My wife noticed it when she picked it up to dry fire .. She noticed it when putting in the snap caps before dry firing ..
 
OK - thanks for the replies. Most of my revolver experience is with Rugers and they rattle like an old Model T so I'm accustomed to hearing a little rattle and assumed all revolvers did so. The subject came up in conversation and my thinking was challenged on the matter which planted a little seed of doubt..... Interesting to learn it's the "hammer block" that rattles in a S&W. In Rugers it's usually the "transfer bar". Are we talking about the same thing here just a different name?
 
OK - thanks for the replies.

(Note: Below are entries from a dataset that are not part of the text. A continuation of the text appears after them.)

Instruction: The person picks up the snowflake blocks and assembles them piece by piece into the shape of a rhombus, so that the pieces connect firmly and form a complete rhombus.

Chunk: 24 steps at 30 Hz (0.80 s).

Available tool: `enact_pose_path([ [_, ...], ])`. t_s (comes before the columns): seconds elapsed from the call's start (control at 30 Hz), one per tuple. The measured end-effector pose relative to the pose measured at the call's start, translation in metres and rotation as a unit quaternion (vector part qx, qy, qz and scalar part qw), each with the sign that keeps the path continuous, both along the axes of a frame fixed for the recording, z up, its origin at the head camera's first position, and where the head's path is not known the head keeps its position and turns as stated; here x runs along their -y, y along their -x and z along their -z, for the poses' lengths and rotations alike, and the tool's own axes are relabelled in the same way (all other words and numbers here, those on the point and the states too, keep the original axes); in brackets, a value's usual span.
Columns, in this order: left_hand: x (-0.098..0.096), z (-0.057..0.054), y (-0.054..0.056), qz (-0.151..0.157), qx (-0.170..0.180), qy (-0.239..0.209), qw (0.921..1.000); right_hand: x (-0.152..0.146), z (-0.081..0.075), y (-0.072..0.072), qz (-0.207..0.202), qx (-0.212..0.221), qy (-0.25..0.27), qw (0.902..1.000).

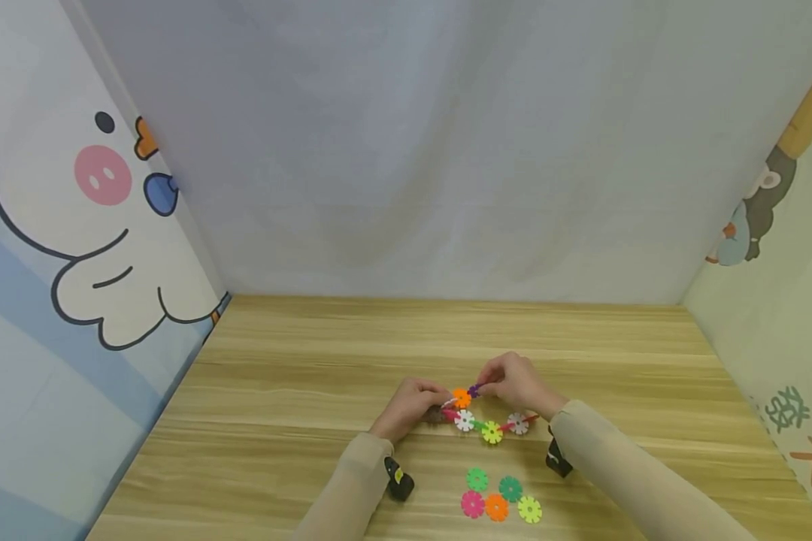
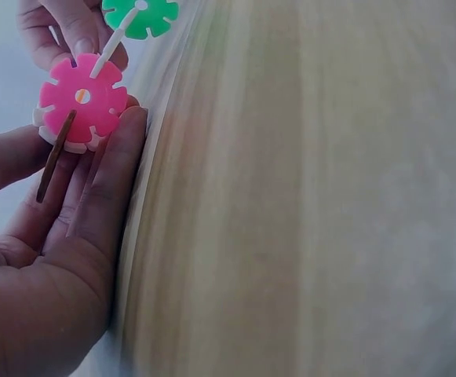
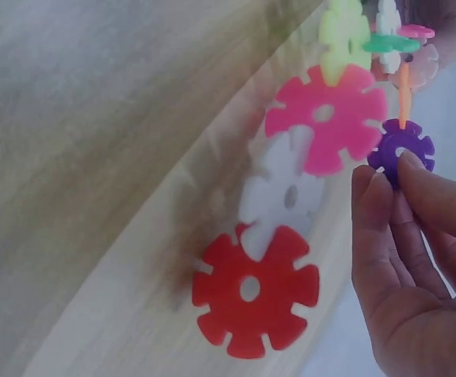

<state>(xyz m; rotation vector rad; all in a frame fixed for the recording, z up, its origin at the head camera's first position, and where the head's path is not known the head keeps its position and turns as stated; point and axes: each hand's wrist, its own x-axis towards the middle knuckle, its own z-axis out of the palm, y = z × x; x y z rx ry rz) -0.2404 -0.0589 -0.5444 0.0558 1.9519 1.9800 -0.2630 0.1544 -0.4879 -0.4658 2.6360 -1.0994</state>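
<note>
A chain of notched plastic snowflake discs stretches between the two hands. Its pieces include an orange disc (image 1: 462, 398), a yellow-green disc (image 1: 492, 433), a pink disc (image 3: 326, 118) and, at one end, a red disc (image 3: 251, 292). My left hand (image 1: 409, 407) grips the chain at its left bend; in the left wrist view its fingers lie behind a pink disc (image 2: 86, 75), from which a brown disc (image 2: 55, 161) sticks out. Thumb and fingers of my right hand (image 1: 519, 385) pinch a purple disc (image 3: 417, 145), joined to the orange one.
Loose discs lie on the wooden table (image 1: 277, 361) nearer the body: green (image 1: 477, 479), teal (image 1: 510, 489), pink (image 1: 472, 504), orange (image 1: 497, 508) and yellow-green (image 1: 530, 509). A pale curtain (image 1: 446, 188) hangs behind the table, with cartoon-printed panels (image 1: 40, 315) at the sides.
</note>
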Motion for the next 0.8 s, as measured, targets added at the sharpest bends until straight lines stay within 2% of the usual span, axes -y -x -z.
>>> enact_pose_path([
  [0.37,-0.0012,-0.0030,-0.0011,-0.011,0.003,0.007,0.9999,0.0058,0.0008,-0.0029,0.010,-0.007,-0.010,0.9999],
  [0.8,-0.0008,-0.0035,-0.0021,-0.023,0.009,0.008,0.9997,0.0101,0.0011,-0.0032,-0.002,-0.005,-0.009,0.9999],
])
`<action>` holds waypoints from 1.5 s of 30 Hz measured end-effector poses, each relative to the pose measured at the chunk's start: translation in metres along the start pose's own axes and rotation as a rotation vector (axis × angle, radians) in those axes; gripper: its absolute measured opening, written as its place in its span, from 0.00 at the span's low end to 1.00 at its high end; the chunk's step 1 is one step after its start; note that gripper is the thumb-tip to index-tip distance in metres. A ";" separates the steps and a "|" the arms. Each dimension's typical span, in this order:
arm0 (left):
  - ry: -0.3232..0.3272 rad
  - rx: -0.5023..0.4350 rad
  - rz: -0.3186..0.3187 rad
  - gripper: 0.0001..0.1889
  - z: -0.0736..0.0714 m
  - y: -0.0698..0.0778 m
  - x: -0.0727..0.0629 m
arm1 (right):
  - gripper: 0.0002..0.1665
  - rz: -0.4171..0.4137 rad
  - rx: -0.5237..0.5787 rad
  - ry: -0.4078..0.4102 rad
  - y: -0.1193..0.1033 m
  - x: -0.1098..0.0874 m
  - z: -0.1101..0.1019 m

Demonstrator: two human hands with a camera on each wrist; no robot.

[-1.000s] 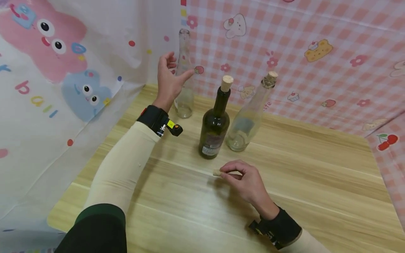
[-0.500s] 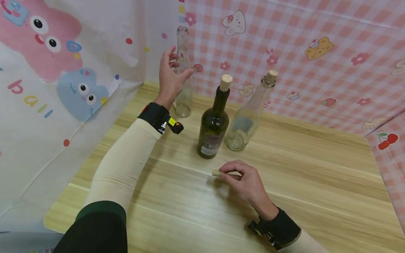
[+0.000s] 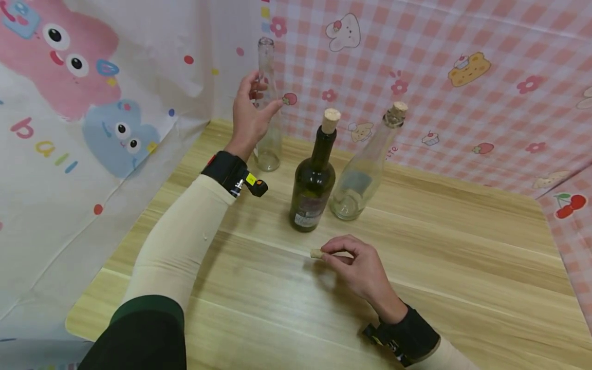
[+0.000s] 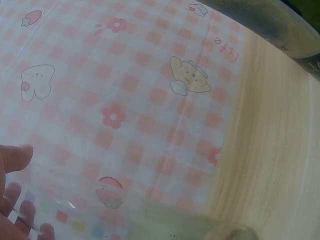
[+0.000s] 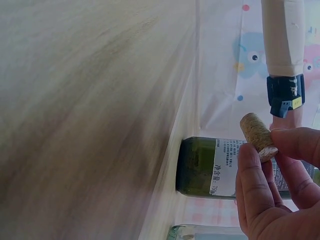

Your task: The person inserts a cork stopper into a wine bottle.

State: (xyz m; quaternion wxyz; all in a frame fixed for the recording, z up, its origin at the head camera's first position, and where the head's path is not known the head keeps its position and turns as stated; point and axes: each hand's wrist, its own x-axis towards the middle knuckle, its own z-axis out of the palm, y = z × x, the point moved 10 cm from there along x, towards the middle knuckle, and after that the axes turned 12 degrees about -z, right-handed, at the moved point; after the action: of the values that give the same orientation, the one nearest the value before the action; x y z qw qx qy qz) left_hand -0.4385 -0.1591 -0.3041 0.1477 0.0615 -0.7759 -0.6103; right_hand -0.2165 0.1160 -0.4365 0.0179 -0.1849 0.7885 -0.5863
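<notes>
My left hand (image 3: 252, 115) is at the tall uncorked clear glass bottle (image 3: 269, 149) at the back left. Its fingers curve loosely beside the neck and shoulder, with the thumb extended apart from them. In the left wrist view several fingertips (image 4: 26, 215) show at the glass, at the lower left. My right hand (image 3: 358, 262) pinches a small cork (image 3: 316, 253) between thumb and fingers above the table. The right wrist view shows this cork (image 5: 257, 135) tilted, one end towards the palm.
A dark green bottle (image 3: 312, 190) with a cork (image 3: 330, 121) in its mouth stands mid-table. Right behind it is a clear bottle (image 3: 358, 187), also corked. The wooden table (image 3: 259, 298) meets a pink checked cloth (image 3: 462, 128) at the back and a white printed sheet (image 3: 185, 97) at the left.
The left fingers have curled slightly more beside the clear bottle. My right hand keeps hold of the cork in nearly the same place. The head view has shifted slightly.
</notes>
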 end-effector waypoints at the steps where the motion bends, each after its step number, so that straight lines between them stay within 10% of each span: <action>1: 0.001 0.009 0.003 0.33 0.000 0.000 0.000 | 0.07 0.002 0.000 -0.001 0.000 0.000 0.000; 45: -0.077 0.040 0.006 0.33 -0.007 0.000 -0.029 | 0.08 0.000 -0.009 -0.028 -0.005 0.002 0.012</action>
State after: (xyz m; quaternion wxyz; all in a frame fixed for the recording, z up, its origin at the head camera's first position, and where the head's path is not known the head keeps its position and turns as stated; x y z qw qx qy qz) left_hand -0.4087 -0.1574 -0.3073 0.1182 0.0386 -0.7932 -0.5961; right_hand -0.2140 0.1038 -0.4354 0.0282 -0.1931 0.7908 -0.5802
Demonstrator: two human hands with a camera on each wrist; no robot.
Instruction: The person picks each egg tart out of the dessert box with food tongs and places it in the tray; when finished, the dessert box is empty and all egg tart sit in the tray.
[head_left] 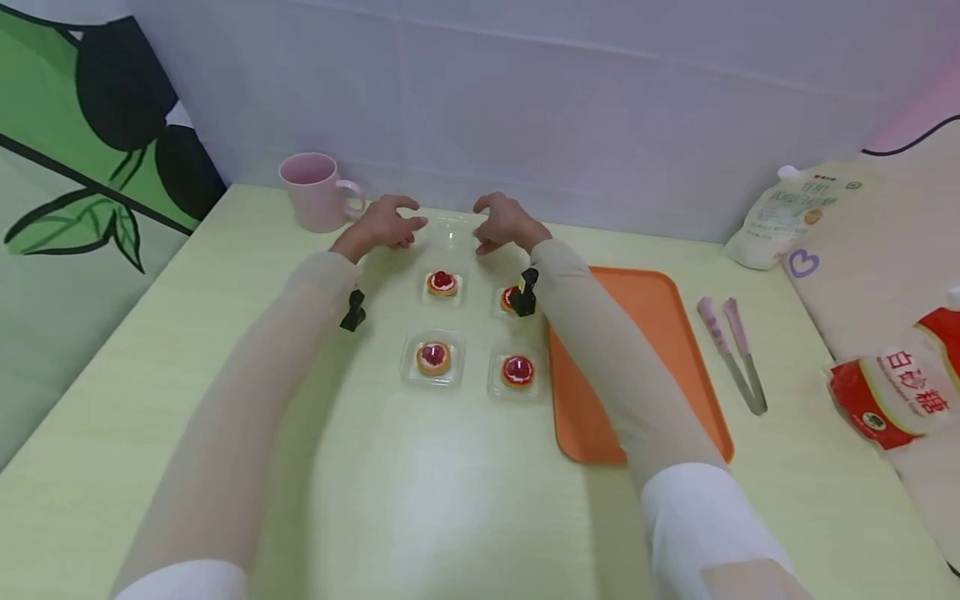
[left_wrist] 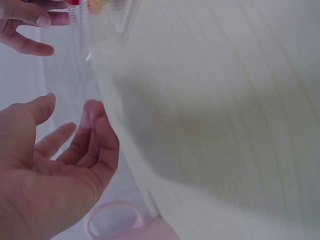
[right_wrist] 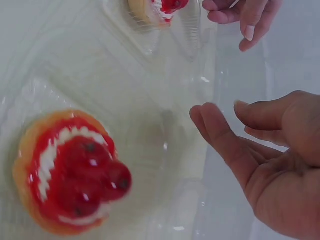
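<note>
Left hand (head_left: 387, 222) and right hand (head_left: 506, 223): a pair, bare, released, nothing visibly grasped; fingertip contact with plastic cannot be told. Between them: clear lid (head_left: 450, 237), beyond the rear-left tart (head_left: 442, 283) in its clear box; raised or flat, cannot tell. Likely faults: lid could skew or slip, being thin and slick, if taken unevenly; wrist camera (head_left: 525, 296), overlapping the rear-right tart (head_left: 506, 297) in the head view, could smear its topping if lowered. Pose: arms stretched far forward, hands facing each other, thumbs parted from fingers, left fingers bent. Outward: front-left tart (head_left: 433, 358), front-right tart (head_left: 518, 372), both boxed; pink mug (head_left: 310, 196), near left hand; orange tray (head_left: 645, 292), partly behind right forearm; tongs (head_left: 714, 327), right of tray
</note>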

Most of my revolver experience is with Rugers and they rattle like an old Model T so I'm accustomed to hearing a little rattle and assumed all revolvers did so. The subject came up in conversation and my thinking was challenged on the matter which planted a little seed of doubt..... Interesting to learn it's the "hammer block" that rattles in a S&W. In Rugers it's usually the "transfer bar". Are we talking about the same thing here just a different name?

Are you prepared to receive a 5000 word dissertation from the Pro’s here? (Of which I am not one). I believe the ‘short answer’ to your question would be Nossir. But the rattle is almost definitely the hammer block, and this is completely normal. I also think the mechanics of Rugers and S&W’s are like apples and oranges, but again, don’t listen to me because a Guru will be along shortly...

Edited to say- I am not being smart alleck. I was born mechanically uninclined, but learn every time The Gurus speak. So I hope they do.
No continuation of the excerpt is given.